Increasing the visibility of women in farming and providing a support network are the chief goals of the newly-formed South East Women in Farming group.

More than 70 women packed into the Woodford Dolmen Hotel in Carlow on Tuesday night to debate how the role of women in farming could be accentuated.

The panel of guest speakers included Helen Carroll, presenter of RTÉ’s Ear to the Ground; Caitríona Murphy, deputy news editor of the Irish Farmers Journal; Eric Donald, head of corporate communications at Teagasc; and Claire McCormack, journalist with the Farming Independent.

Self-confidence among women was one of the major barriers identified on the night, with many women admitting to being reluctant to put themselves forward in public.

In some cases, this is because they also have off-farm jobs, while in others, they did not want to be seen to be overstating their role or claim on the farm, and still more were simply afraid of being interviewed or photographed.

The assumption that only men could be farmers was highlighted, with one woman being asked “Where’s the boss?” by a farm safety inspector, despite her name being listed on the inspection form.

Another woman reported difficulties dealing with the Department of Agriculture because the herd number was not in her name, even though she dealt with all paperwork.

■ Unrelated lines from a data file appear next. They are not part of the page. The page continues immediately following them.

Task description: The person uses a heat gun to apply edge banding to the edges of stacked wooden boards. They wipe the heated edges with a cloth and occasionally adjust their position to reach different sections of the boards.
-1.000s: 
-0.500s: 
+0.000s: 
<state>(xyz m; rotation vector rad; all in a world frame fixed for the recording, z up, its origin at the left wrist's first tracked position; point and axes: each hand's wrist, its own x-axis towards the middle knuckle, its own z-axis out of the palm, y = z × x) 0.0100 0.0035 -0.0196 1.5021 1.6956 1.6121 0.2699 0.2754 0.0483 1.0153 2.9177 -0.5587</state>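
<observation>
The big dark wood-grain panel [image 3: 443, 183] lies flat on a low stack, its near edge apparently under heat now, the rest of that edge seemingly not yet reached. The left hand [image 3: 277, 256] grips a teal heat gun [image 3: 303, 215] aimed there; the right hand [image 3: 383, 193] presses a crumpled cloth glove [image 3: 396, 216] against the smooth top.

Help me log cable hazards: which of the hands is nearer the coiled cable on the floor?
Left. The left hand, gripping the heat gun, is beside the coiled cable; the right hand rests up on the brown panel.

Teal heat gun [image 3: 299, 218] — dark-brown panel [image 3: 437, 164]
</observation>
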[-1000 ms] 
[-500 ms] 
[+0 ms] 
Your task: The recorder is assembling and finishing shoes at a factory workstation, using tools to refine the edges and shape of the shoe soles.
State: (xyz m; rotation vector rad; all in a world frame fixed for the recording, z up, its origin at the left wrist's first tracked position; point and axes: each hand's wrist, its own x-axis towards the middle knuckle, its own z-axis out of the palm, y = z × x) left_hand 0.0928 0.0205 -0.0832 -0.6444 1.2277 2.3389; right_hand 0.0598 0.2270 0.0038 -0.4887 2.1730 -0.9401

The small number of women involved in farming organisations was also debated, with Cavan-based Elizabeth Ormiston warning: “There will never be progress for women in IFA until there is acceptance of women in IFA.”

Conference organiser Suzanna Crampton told the gathered women that South East Women in Farming group was not going to be another lobby group. Instead, it aims to create a support network for women, highlight female role models and become a point of contact for media.

The group is planning to provide media training for women. The group’s next meeting on 21 February will focus on agricultural education. It will take place in the Woodford Dolmen Hotel at 7.30pm.